Lamenting the Russian populace’s decades of collective denial, a young female journo observes that “For 20 years we fed the monster with our silence and passivity.” That sentiment could be applied to the global community as well, a point the journalist argues by noting that Putin’s annexation of Crimea didn’t prevent Russia from hosting the 2018 World Cup. After reading an alert on her phone advising all US citizens to leave Russia immediately (to which an offscreen Loktev exclaims “That’s me!”), another of Anna’s colleagues says “We’re locked up with a madman who has nuclear weapons.”

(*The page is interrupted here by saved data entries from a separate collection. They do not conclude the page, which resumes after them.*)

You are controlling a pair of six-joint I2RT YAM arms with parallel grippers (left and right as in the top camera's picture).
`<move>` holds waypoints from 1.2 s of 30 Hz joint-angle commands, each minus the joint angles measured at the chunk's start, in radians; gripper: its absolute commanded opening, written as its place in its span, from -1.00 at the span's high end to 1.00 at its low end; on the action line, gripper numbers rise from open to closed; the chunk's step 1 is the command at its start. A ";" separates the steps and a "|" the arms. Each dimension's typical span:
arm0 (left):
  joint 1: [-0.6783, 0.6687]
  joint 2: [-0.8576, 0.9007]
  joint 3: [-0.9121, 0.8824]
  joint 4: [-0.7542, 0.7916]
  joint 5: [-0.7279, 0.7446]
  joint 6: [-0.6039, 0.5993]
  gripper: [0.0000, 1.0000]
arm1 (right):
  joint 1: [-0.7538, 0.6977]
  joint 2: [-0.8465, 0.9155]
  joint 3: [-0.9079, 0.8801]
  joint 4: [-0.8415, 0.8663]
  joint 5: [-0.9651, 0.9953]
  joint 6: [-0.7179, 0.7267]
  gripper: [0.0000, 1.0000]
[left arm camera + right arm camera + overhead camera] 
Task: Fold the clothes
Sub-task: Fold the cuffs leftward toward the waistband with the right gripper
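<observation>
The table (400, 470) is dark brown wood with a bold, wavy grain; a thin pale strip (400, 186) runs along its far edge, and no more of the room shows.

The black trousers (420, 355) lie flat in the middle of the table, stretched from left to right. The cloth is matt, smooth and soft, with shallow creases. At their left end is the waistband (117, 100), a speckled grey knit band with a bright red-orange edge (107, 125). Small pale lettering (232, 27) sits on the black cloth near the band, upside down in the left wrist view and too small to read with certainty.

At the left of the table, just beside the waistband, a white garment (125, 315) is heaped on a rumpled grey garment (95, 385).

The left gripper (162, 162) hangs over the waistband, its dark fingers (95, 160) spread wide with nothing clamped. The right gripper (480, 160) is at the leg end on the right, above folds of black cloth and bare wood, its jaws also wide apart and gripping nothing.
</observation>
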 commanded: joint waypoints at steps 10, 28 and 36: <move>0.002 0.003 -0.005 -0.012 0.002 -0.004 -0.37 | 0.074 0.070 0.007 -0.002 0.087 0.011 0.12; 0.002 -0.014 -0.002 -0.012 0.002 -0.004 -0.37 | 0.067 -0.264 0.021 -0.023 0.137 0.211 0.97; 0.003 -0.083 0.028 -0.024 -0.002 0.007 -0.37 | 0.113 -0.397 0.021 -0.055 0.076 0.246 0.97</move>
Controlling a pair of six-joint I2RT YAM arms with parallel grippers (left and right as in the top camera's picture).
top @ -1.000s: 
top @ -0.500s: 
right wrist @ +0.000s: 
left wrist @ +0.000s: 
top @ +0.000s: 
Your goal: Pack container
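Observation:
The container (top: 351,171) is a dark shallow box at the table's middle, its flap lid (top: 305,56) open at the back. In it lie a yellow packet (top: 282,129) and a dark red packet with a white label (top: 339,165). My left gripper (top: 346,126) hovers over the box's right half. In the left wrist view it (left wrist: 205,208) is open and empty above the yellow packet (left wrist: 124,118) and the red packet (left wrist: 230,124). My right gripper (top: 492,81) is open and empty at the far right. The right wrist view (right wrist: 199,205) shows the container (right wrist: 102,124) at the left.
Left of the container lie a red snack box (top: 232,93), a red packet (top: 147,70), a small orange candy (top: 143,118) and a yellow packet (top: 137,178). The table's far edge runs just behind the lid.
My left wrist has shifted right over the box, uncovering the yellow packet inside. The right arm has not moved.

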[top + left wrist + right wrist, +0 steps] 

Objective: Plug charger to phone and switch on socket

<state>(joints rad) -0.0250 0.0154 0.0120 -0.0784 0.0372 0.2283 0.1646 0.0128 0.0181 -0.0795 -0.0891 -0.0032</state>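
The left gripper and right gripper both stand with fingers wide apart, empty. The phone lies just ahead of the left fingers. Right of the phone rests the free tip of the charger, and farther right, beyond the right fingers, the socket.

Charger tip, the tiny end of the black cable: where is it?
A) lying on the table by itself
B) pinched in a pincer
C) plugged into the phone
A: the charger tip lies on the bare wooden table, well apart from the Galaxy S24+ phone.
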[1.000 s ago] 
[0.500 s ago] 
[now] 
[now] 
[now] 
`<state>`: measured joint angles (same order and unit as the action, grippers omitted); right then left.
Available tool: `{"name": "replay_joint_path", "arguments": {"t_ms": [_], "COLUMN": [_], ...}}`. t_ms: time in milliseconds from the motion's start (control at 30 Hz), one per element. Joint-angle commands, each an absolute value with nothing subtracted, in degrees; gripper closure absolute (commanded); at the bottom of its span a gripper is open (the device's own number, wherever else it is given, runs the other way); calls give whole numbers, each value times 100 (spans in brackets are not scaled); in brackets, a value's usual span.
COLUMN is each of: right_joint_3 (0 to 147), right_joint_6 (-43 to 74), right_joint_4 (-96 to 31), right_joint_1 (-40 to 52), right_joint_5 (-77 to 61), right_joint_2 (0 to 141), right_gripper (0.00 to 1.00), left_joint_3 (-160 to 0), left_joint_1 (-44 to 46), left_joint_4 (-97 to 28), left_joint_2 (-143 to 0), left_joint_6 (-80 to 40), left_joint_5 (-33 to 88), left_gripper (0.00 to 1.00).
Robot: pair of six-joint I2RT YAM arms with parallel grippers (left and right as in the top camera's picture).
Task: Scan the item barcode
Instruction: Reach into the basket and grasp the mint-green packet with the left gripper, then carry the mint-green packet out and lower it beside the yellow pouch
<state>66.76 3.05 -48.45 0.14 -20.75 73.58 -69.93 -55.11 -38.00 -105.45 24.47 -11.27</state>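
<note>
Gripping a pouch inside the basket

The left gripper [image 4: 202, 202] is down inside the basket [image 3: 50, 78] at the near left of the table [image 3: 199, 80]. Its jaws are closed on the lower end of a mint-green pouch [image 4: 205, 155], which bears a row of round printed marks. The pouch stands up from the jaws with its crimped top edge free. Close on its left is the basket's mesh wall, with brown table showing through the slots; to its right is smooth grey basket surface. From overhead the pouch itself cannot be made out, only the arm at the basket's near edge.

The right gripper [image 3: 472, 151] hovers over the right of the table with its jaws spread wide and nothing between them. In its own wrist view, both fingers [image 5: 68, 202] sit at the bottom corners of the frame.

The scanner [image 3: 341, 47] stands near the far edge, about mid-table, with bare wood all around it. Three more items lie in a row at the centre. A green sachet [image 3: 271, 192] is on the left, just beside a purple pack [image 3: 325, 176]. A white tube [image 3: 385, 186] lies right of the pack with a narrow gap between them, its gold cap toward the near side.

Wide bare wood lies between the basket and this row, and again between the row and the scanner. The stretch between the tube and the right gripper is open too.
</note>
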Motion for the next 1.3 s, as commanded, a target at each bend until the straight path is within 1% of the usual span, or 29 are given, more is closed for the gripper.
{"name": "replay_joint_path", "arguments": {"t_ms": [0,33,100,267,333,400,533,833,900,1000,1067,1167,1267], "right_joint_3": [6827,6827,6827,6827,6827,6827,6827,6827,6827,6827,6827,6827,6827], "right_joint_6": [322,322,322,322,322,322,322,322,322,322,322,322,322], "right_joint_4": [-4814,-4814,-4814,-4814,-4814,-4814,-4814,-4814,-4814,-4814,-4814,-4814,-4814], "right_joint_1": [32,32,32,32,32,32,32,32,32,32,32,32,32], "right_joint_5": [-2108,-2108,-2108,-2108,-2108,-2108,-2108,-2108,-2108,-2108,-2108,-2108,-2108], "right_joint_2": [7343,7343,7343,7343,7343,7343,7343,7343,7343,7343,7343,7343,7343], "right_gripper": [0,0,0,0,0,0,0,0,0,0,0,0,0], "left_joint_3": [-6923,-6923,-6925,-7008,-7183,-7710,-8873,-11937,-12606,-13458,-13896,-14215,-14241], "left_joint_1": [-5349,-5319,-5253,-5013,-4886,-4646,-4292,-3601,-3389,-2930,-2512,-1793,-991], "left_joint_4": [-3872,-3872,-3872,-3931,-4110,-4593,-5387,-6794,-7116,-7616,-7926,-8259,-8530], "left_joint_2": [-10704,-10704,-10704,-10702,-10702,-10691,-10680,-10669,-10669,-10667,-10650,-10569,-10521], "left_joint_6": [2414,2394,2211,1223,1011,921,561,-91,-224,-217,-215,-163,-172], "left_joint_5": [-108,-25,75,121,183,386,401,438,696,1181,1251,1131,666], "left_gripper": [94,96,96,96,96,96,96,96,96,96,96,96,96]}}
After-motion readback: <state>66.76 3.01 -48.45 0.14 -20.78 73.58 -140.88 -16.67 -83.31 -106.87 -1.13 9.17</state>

And the TV Rain newscasts only get ever more absurd as the war rages on. One of the channel’s anchors interviews a distraught Ukrainian guest who describes the utter devastation to civilian infrastructure he’s witnessing… to which the anchor responds with the required lie that according to the Russian government no such destruction has occurred. (Clearly sympathetic, she practically begs the guy to stop urging their Russian viewership to take action against the regime.) Later she reports the breaking news that one of their own journalists has just been detained while trying to place flowers at a memorial for assassinated Putin critic Boris Nemtsov.

What begins as Loktev’s attempt to understand what it’s like to be forced to mark oneself as “other” — right down to disclosing foreign agent status alongside wedding pictures in social media posts — gradually turns into an accidental journey into the process of decision-making at the end of the world, its characters confronted with a series of excruciating questions that harken back to both Stalin and the Holocaust. Is it better to stay and work and risk one’s own freedom than to try to fight for the right to live in a free society from abroad (with no guarantee for your safety wherever you may roam)? What if, like Alesya, who scrambles to get her pup vaccinated for travel, you have a girlfriend who doesn’t have a visa? Or what if, like Kyusha, your journalist fiancé is in prison? Do you leave him behind? And how does one just pick up and move to an unknown land anyway, knowing you may never see your country or loved ones again? The answers are personal and individual, and never right or wrong; and require the sort of deep thinking the current regime has been attempting to conquer drip by drip for a very long time.

Grade: A-

“My Undesirable Friends: Part 1 — Last Air in Moscow” premiered at the 2024 New York Film Festival. It is currently seeking U.S. distribution.